The processor of the NVIDIA RTX2080Ti card contains 4352 cores, but the population of the evolutionary algorithm is only 2048!

Let's have a look at what happens by launching:

$ ./weierstrass --popSize 4352 --nbOffspring 4352
------------------------------------------------------------------------------------------------
|GENER.|    ELAPSED    |    PLANNED    |     ACTUAL    |BEST INDIVIDUAL|  AVG  | WORST | STAND |
|NUMBER|     TIME      | EVALUATION NB | EVALUATION NB |    FITNESS    |FITNESS|FITNESS|  DEV  |
------------------------------------------------------------------------------------------------
     0	         0.092s	           4352	           4352	1.195859451e+02	1.4e+02	4.8e+00	1.6e+02
	...
    99	         3.150s	         435200	         435200	3.926587677e+01	4.0e+01	7.4e-02	4.0e+01

What seems strange is that execution time went from 1.784s to 3.150s, meaning that even though with 2048 individuals, there were less individuals than cores in the card, adding individuals up to 4352 was not done at constant time...

This comes from the fact that the SPMD parallelization of NVIDIA cards heavily relies on a scheduling between threads that is based on pipelining, therefore implementing "spatio-temporal" parallelism: in order to maximize efficiency, it is necessary to "overload" the cores, i.e. assign more threads than there are physical cores available on the card (spatial parallelism), to benefit from pipelining (temporal parallelism).

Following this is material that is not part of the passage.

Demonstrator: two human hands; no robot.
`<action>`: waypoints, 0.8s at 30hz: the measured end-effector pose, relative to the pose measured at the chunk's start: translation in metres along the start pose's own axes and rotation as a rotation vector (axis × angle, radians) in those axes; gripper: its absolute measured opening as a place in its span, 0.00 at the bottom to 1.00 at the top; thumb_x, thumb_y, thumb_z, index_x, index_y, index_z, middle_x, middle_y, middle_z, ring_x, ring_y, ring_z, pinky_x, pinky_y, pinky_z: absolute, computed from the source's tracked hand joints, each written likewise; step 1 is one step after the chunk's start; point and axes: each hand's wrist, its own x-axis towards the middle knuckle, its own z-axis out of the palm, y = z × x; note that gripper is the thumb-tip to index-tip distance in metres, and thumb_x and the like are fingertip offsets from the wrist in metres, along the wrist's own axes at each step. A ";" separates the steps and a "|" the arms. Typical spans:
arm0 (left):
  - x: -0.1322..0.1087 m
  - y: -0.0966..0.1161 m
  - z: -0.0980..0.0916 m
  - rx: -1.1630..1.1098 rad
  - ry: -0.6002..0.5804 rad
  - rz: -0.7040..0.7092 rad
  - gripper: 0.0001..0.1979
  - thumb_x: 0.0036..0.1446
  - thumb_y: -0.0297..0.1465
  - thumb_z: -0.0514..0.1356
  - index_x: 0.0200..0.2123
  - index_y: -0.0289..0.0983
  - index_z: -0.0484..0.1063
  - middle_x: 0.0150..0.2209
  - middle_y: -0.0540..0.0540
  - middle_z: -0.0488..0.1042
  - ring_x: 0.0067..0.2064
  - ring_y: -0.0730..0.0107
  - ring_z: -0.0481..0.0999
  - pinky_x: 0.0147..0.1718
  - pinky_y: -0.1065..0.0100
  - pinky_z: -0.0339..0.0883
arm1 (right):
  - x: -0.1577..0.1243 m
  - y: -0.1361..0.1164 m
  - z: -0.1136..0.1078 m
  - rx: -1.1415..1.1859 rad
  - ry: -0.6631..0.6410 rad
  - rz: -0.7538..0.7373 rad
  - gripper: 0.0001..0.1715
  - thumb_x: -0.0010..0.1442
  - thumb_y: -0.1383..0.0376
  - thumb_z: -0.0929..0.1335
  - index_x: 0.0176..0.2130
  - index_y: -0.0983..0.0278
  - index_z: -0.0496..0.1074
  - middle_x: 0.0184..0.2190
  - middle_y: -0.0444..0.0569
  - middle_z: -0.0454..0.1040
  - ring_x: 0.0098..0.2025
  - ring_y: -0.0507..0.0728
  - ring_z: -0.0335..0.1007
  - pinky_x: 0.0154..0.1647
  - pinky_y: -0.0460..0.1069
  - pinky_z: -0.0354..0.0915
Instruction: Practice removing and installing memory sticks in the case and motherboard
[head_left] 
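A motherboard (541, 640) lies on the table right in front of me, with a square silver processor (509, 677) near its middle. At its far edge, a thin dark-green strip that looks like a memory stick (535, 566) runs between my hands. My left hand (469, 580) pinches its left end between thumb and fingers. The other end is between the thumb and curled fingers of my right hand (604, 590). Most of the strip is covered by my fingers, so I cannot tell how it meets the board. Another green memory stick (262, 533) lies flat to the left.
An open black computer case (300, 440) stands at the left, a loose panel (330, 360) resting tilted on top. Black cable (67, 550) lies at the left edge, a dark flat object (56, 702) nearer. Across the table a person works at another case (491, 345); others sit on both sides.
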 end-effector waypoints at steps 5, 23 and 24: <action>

Launching the run with 8704 individuals yields the following results

$ ./weierstrass --popSize 8704 --nbOffspring 8704
------------------------------------------------------------------------------------------------
|GENER.|    ELAPSED    |    PLANNED    |     ACTUAL    |BEST INDIVIDUAL|  AVG  | WORST | STAND |
|NUMBER|     TIME      | EVALUATION NB | EVALUATION NB |    FITNESS    |FITNESS|FITNESS|  DEV  |
------------------------------------------------------------------------------------------------
     0	         0.091s	           8704	           8704	1.195859451e+02	1.4e+02	4.7e+00	1.6e+02
	...
    99	         5.480s	         870400	         870400	3.589046860e+01	3.6e+01	9.3e-02	3.7e+01

Elapsed time has not doubled even though population time has doubled...

Let's launch the run with 17408 individuals:

$ ./weierstrass --popSize 17408 --nbOffspring 17408
------------------------------------------------------------------------------------------------
|GENER.|    ELAPSED    |    PLANNED    |     ACTUAL    |BEST INDIVIDUAL|  AVG  | WORST | STAND |
|NUMBER|     TIME      | EVALUATION NB | EVALUATION NB |    FITNESS    |FITNESS|FITNESS|  DEV  |
------------------------------------------------------------------------------------------------
     0	         0.108s	          17408	          17408	1.195859451e+02	1.4e+02	4.7e+00	1.6e+02
	...
    99	        10.328s	        1740800	        1740800	3.181253624e+01	3.2e+01	9.5e-02	3.3e+01

Here, the runtime has doubled, meaning that the card is properly loaded.